Take every line in the entries that includes the word "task" and copy it.

### [INFORMATION SUPPLIED]
§
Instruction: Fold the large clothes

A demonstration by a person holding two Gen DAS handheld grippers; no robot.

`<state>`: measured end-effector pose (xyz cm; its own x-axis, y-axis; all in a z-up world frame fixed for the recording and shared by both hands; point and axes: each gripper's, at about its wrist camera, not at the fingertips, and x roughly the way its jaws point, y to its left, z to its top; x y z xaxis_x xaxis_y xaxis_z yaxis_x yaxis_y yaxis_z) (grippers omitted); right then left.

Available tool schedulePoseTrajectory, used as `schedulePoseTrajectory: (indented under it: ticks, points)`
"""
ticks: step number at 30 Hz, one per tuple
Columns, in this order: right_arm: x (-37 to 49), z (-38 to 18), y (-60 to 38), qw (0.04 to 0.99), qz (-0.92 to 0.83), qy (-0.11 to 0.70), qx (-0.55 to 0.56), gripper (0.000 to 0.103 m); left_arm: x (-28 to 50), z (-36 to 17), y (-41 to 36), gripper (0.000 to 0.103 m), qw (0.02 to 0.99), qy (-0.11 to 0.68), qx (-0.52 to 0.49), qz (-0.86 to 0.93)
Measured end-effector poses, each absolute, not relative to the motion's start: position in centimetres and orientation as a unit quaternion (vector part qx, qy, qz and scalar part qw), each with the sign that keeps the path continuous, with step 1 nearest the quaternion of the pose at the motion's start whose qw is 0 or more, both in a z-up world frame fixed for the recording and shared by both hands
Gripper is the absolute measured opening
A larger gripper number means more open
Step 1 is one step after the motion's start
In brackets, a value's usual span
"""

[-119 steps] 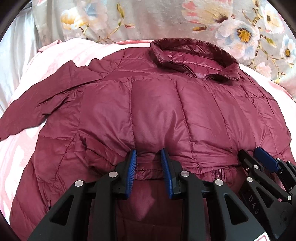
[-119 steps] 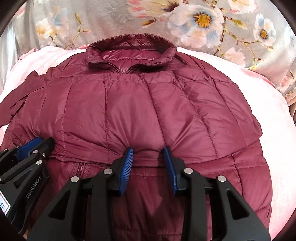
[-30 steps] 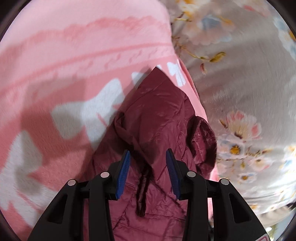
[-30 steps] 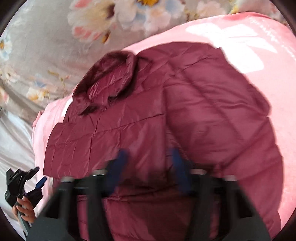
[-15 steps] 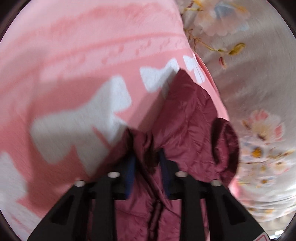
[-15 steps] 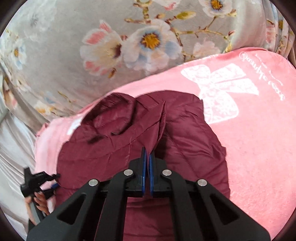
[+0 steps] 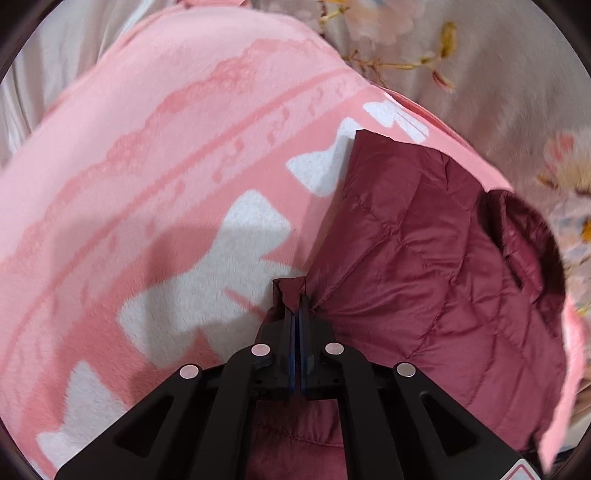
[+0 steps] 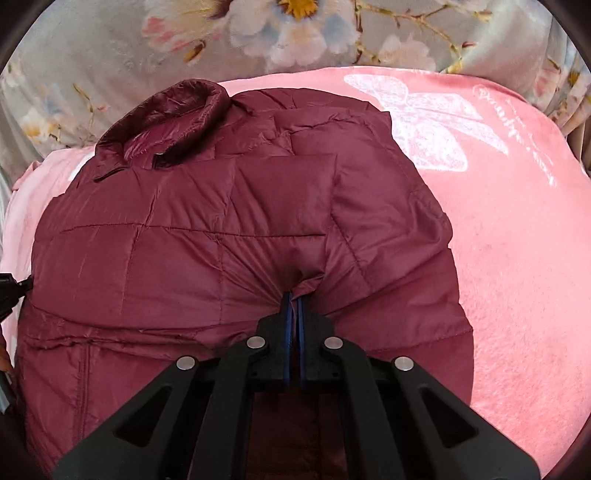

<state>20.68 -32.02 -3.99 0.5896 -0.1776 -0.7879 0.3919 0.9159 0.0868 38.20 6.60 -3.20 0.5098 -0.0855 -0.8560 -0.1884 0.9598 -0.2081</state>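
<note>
A maroon quilted puffer jacket (image 8: 229,236) lies on a pink blanket, collar (image 8: 173,110) at the far left by the floral fabric. My right gripper (image 8: 293,297) is shut on a pinch of the jacket's fabric near its lower right part. In the left wrist view the jacket (image 7: 436,258) lies to the right, its collar (image 7: 524,236) at the far right. My left gripper (image 7: 298,301) is shut on a bunched edge of the jacket at its left side. The left gripper's tip shows at the left edge of the right wrist view (image 8: 11,291).
The pink blanket with white bow prints (image 7: 147,206) covers the bed; it also shows in the right wrist view (image 8: 517,258). Grey floral bedding (image 8: 295,33) lies behind the jacket. Pale sheet (image 7: 55,70) sits at the far left.
Both grippers left the jacket's hem and moved to its sides. In the last second each closed on fabric: the left on the left edge, the right on the right part.
</note>
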Motion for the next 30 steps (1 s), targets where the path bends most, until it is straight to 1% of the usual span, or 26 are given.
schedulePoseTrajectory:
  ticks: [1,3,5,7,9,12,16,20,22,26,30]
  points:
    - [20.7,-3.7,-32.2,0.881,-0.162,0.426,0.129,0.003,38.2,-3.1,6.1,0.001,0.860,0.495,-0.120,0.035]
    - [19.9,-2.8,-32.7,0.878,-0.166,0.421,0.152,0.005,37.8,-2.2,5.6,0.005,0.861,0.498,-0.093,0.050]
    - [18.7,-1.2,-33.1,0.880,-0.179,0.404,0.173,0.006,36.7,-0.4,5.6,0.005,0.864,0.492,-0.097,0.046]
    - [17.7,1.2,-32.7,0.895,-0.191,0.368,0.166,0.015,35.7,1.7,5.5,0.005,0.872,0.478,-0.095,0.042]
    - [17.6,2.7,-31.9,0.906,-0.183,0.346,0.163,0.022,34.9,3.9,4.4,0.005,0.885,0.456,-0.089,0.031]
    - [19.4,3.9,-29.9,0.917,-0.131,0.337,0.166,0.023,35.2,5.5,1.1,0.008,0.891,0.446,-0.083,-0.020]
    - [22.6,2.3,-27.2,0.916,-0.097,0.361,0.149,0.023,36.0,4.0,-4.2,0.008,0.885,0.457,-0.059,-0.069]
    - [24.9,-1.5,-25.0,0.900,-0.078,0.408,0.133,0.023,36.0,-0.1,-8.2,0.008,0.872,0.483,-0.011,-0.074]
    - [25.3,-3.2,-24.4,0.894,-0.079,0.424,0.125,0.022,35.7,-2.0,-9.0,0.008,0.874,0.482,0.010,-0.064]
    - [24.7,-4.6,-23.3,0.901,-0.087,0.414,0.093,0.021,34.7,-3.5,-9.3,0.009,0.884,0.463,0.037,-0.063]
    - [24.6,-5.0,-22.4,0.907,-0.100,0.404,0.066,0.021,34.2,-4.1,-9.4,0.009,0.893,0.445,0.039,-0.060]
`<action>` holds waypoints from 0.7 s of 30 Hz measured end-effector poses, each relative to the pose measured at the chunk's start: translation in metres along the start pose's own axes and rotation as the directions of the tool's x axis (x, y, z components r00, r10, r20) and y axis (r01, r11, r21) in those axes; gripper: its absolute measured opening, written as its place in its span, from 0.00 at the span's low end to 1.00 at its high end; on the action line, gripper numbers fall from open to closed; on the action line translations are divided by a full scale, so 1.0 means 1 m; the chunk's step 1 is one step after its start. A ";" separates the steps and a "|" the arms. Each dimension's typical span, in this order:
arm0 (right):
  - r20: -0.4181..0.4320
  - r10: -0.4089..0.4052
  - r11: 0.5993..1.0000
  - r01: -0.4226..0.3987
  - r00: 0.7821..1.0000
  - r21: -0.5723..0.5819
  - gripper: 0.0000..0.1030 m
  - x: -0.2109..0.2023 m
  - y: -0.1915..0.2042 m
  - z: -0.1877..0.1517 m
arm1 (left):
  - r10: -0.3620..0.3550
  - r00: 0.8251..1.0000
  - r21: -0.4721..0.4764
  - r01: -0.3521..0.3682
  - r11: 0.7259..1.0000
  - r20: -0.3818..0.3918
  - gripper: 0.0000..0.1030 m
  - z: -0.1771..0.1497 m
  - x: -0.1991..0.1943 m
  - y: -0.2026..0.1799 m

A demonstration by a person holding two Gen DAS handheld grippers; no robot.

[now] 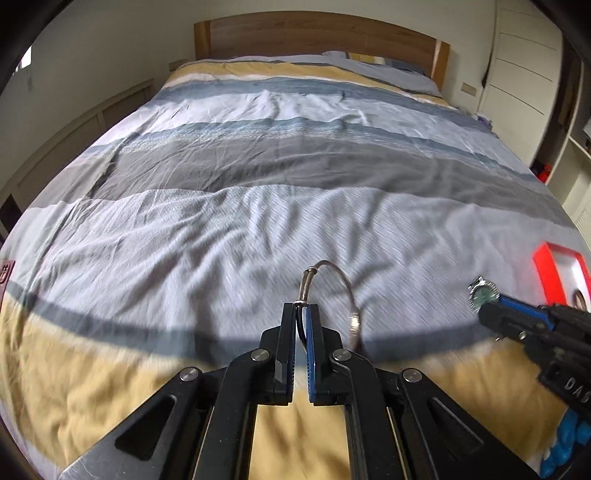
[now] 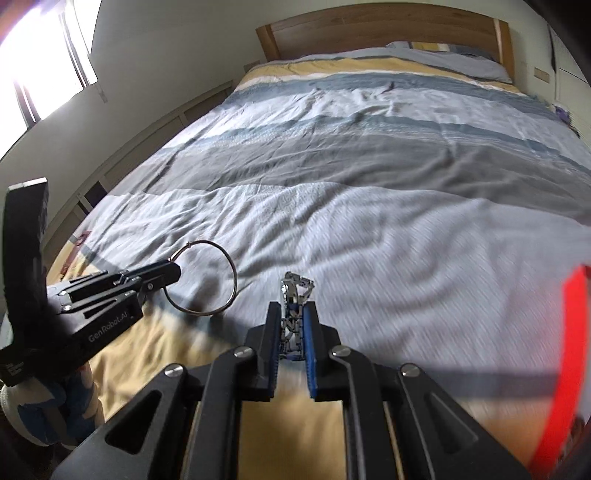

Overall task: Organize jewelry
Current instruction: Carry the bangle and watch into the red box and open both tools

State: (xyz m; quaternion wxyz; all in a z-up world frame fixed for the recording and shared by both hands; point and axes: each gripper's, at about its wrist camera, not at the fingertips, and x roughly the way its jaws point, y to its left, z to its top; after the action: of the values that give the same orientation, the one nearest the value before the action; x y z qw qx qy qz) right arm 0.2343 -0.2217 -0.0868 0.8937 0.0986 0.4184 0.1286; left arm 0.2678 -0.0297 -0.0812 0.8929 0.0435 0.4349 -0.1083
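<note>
— Two pieces are off the bed at once, nearest first: the left gripper has its jaws nearly together on the thin silver metal bangle, pinched at the rim with the hoop standing up and leaning right of the fingertips.

— And the other hand?

— The right gripper is closed on the silver link-band wristwatch. The band runs lengthwise between the jaws, along the fingers, and the case pokes out past the tips; from the left camera its greenish dial shows.

— Where does each belong?

— My guess is the red-rimmed open box with a pale lining, lying near the right edge of the striped blue, grey and yellow quilt. It sits just beyond and right of the watch, so the right gripper is plainly the nearer one. The bangle is well apart from it, to the left.

— So the watch goes first?

— Likely. The right hand needs only a short reach forward and right; the left must cross over afterwards. Something small already lies in the box, too blurred to name.

— Farther back?

— Only rumpled quilt, then the pale pillow and the wooden headboard.
</note>
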 end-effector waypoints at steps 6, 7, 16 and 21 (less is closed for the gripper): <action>0.047 -0.037 0.998 0.035 0.998 0.047 0.10 -0.060 -0.011 -0.029 | -0.018 1.000 0.059 0.017 0.998 0.020 0.03 -0.020 -0.042 -0.034; 0.054 -0.046 0.997 0.043 0.997 0.057 0.10 -0.069 -0.016 -0.033 | -0.024 0.999 0.069 0.022 0.997 0.025 0.03 -0.021 -0.049 -0.041; 0.116 -0.134 0.986 0.120 0.984 0.117 0.10 -0.146 -0.065 -0.065 | -0.090 0.994 0.158 0.081 0.984 0.055 0.03 -0.020 -0.085 -0.106; 0.132 -0.195 0.974 0.176 0.972 0.145 0.10 -0.177 -0.106 -0.076 | -0.157 0.985 0.224 0.137 0.965 0.072 0.03 -0.009 -0.099 -0.161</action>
State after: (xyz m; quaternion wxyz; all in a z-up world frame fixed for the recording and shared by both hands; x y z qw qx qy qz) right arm 0.0816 -0.3726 -0.0372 0.9213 0.1274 0.3673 0.0088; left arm 0.1646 -0.1689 -0.0056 0.8908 0.1042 0.3820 -0.2231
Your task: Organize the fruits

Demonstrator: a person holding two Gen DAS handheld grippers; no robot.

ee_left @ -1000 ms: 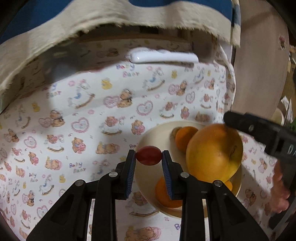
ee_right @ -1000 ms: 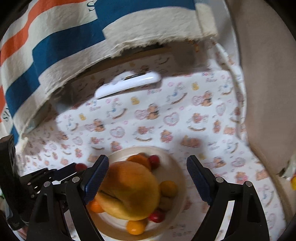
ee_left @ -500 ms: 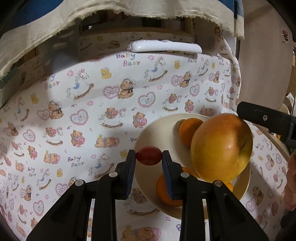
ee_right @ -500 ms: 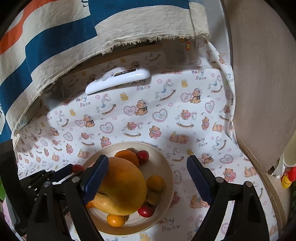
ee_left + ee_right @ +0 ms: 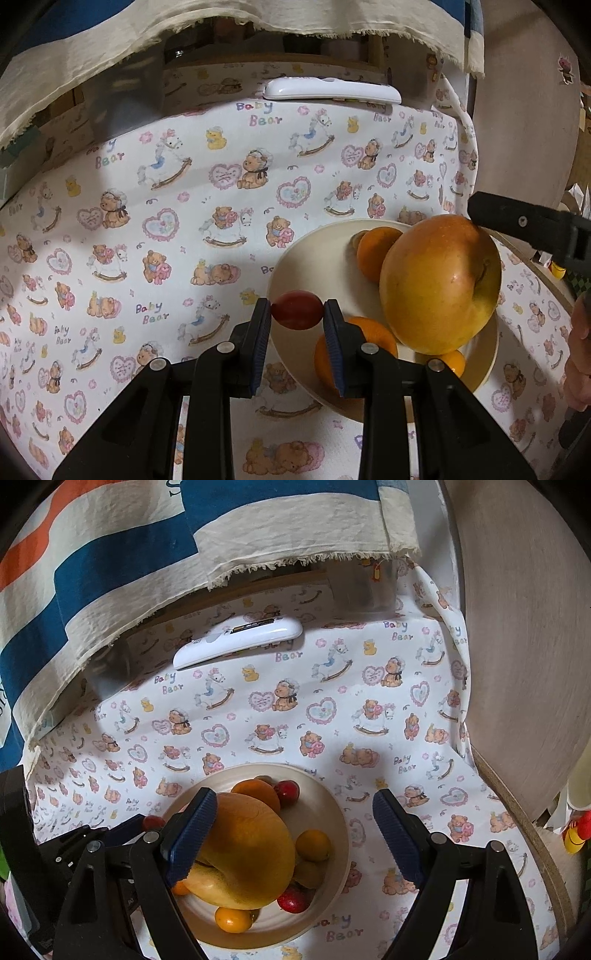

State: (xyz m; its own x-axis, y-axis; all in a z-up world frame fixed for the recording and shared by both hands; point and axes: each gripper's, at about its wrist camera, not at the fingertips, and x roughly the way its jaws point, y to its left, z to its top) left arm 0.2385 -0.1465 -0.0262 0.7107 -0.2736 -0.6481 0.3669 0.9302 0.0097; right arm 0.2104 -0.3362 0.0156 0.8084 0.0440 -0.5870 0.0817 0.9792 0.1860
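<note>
Through my left wrist camera, my left gripper has a small red fruit between its blue pads, one pad at each end. My fingers have just been easing apart, yet the pads look as if they touch the fruit at both ends, so I judge it caught, if only lightly. I hold it at the near rim of the cream plate, I think so it drops among the others rather than rolling over the bear-print cloth on the counter. The big yellow-orange fruit fills the plate's right side, with an orange behind it and another under my right pad. A white remote lies well apart at the back.

Through my right wrist camera, my right gripper hangs above the same plate with fingers spread wide and grasping nothing. The left pad overlaps the big fruit here; whether it touches, I cannot tell. My guess is this hand simply waits. A red fruit, a yellow one and others crowd the plate.
</note>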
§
### [EXERCISE RESULT]
Overall task: Organize jewelry
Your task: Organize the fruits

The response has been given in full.